Publicado el 29/10/2016

En caso de que ambos miembros de la pareja disfruten y deseen lo mismo, todo prejuicio o temor debería disiparse. Si bien puede sonar a poco agradable, doloroso o incómodo, las prácticas basadas en la dominación, el sometimiento y la flagelación causan extraños e intensos placeres a muchas personas.

Englobadas en el término francés e inglés “bondage”, se trata de una práctica sexual que consiste en la inmovilización del cuerpo de una persona, así como en la adopción de distintos roles tales como sumiso o sumisa, masoquista, o dominador y dominadora, amo y ama, dueño o también dueña, etc...

Son actos y puestas en escena un poco osadas, que al igual que otras prácticas, sólo deben ser experimentadas si existe un consentimiento entre ambas partes. En el bondage se conjuga el dolor con el placer, siendo una práctica en la que muchos encuentran un alto y poderoso placer.

Lo cierto es que el sometimiento, la dominación y sumisión, el sadomasoquismo u otras prácticas un poco extremas ya no son exclusivas de la pornografía más brutal, convirtiéndose en una disciplina sexual cotidiana y a esta altura popular, que tarde o temprano algunos quieren probar.

Durante el bondage se segregan hormonas como la adrenalina o la oxitocina, causando verdaderas sensaciones de estimulación. Como parte del juego de dominación y sumisión, la frustración e impotencia en los esfuerzos por liberarse también pueden provocar una excitación tanto en el amo/a que mantiene el control, así como también en la persona sumisa.

Cabe aclarar que esta práctica sexual no supone necesariamente el coito ni la excitación de los genitales. Durante sesiones de bondage se pueden utilizar determinados vestuarios y accesorios especialmente creados para la sumisión y la autentificación del poder durante el sexo, ya sea atando a una de las dos personas e inmovilizarla, o bien utilizando azotes para una excitante flagelación.

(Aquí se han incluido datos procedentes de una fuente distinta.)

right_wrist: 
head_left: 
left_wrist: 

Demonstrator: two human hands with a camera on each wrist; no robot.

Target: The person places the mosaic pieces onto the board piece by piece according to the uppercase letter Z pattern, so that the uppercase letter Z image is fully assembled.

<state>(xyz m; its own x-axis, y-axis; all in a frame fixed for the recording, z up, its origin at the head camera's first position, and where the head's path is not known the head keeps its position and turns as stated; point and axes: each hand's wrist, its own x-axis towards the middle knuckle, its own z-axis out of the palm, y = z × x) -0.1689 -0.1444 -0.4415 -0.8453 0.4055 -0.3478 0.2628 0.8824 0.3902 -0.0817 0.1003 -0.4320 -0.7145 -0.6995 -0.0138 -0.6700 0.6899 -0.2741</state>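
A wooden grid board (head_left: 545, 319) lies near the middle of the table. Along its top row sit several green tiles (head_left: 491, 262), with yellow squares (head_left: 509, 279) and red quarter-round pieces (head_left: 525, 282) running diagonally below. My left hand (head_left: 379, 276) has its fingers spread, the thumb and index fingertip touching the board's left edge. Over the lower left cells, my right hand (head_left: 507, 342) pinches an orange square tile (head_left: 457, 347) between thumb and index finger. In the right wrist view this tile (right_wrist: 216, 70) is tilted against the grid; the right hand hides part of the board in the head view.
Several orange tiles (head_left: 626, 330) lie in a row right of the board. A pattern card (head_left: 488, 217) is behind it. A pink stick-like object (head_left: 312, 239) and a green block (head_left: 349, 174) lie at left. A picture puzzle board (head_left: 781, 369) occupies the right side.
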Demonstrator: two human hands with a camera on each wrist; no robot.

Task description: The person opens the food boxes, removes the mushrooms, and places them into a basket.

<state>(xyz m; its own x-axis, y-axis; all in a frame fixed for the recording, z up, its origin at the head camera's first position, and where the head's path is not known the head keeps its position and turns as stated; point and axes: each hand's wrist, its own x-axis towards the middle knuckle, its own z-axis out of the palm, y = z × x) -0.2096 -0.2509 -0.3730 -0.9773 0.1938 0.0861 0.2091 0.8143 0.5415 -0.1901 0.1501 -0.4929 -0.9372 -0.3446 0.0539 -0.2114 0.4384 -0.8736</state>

En los sexshops online pueden encontrarse diversos elementos, juguetes y complementos eróticos para disfrutar de esta práctica que supone de cierta liberación mental y entrega corporal, ejerciendo la vulnerabilidad o el control, pudiendo incluso turnarse entre ambos y hacer las veces de dominador o dominado.

Los gatos de colas son elementos muy usados para la flagelación de las nalgas del dominado y resultan más estéticos o eróticos que los cinturones, cañas o reglas de maderas usadas para el mismo fin.

El castigo sexual puede incluir la inmovilización, o que el dominado/a esté tendido/a sobre la cama o arrodillado/a, para luego recibir azotes y cumplir las órdenes del dominador/ra, ya sea practicar sexo oral al amo/a estando atado/a, besar sus pies u otros estimulantes mandamientos.

Otra opción de azote son los llamados rebenques, elementos empleados en Sudamérica para arrear el ganado y que consisten en unos látigos cortos idóneos para la dominación y sensual flagelación.

Bien es cierto que los diferentes gustos y placeres que pueden experimentarse en pareja son de una horquilla muy amplia. Lo más importante en estas prácticas sexuales es el acuerdo mutuo de detener el juego cuando uno de los componentes lo desee.